**ASSIGNMENT:** In the response, the entries must appear exactly as supplied.

**INPUT DATA:**
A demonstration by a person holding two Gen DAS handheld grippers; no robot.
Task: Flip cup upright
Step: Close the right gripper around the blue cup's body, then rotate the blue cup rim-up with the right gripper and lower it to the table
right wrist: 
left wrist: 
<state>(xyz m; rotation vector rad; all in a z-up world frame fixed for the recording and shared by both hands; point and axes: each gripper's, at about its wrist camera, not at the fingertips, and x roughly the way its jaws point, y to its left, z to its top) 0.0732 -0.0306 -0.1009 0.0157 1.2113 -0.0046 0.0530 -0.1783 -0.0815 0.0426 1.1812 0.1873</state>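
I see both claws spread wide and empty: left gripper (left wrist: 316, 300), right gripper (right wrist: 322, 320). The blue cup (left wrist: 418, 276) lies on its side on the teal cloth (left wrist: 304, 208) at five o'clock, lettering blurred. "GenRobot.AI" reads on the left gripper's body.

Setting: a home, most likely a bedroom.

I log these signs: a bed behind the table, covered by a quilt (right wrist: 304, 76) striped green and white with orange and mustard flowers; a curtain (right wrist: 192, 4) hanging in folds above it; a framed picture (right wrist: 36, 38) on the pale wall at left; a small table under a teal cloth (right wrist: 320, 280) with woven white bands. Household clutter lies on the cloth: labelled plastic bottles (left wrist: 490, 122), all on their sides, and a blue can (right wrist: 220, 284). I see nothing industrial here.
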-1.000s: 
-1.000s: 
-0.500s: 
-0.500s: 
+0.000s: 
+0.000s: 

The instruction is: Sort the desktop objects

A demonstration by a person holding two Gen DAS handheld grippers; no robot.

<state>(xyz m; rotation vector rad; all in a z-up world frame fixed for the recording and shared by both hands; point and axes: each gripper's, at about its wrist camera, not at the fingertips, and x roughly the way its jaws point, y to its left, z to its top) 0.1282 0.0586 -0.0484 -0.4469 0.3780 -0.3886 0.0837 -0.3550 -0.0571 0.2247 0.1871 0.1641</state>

**RESULT:**
A demonstration by a person holding two Gen DAS handheld grippers; no robot.
Task: Flip cup upright
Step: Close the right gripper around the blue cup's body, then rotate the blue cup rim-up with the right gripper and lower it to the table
right wrist: 
left wrist: 
<state>(xyz m; rotation vector rad; all in a z-up world frame fixed for the recording and shared by both hands; point and axes: each gripper's, at about its wrist camera, not at the fingertips, and x roughly the way its jaws point, y to its left, z to its top) 0.0732 -0.0306 -0.1009 0.0157 1.2113 -0.0046 0.0530 -0.1783 -0.0815 0.0426 1.1812 0.1873</state>
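I see both claws spread wide and empty: left gripper (left wrist: 316, 300), right gripper (right wrist: 322, 320). The blue cup (left wrist: 418, 276) lies on its side on the teal cloth (left wrist: 304, 208) at five o'clock, lettering blurred. "GenRobot.AI" reads on the left gripper's body.

Setting: a home, most likely a bedroom.

I log these signs: a bed behind the table, covered by a quilt (right wrist: 304, 76) striped green and white with orange and mustard flowers; a curtain (right wrist: 192, 4) hanging in folds above it; a framed picture (right wrist: 36, 38) on the pale wall at left; a small table under a teal cloth (right wrist: 320, 280) with woven white bands. Household clutter lies on the cloth: labelled plastic bottles (left wrist: 490, 122), all on their sides, and a blue can (right wrist: 220, 284). I see nothing industrial here.
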-1.000s: 
-1.000s: 
-0.500s: 
-0.500s: 
+0.000s: 
+0.000s: 

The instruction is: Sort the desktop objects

A demonstration by a person holding two Gen DAS handheld grippers; no robot.

<state>(xyz m; rotation vector rad; all in a z-up world frame fixed for the recording and shared by both hands; point and axes: each gripper's, at about its wrist camera, not at the fingertips, and x roughly the way its jaws point, y to its left, z to its top) 0.1282 0.0586 -0.0484 -0.4469 0.3780 -0.3886 0.0837 -0.3550 -0.0571 0.2247 0.1871 0.1641</state>

The answer requires nothing more.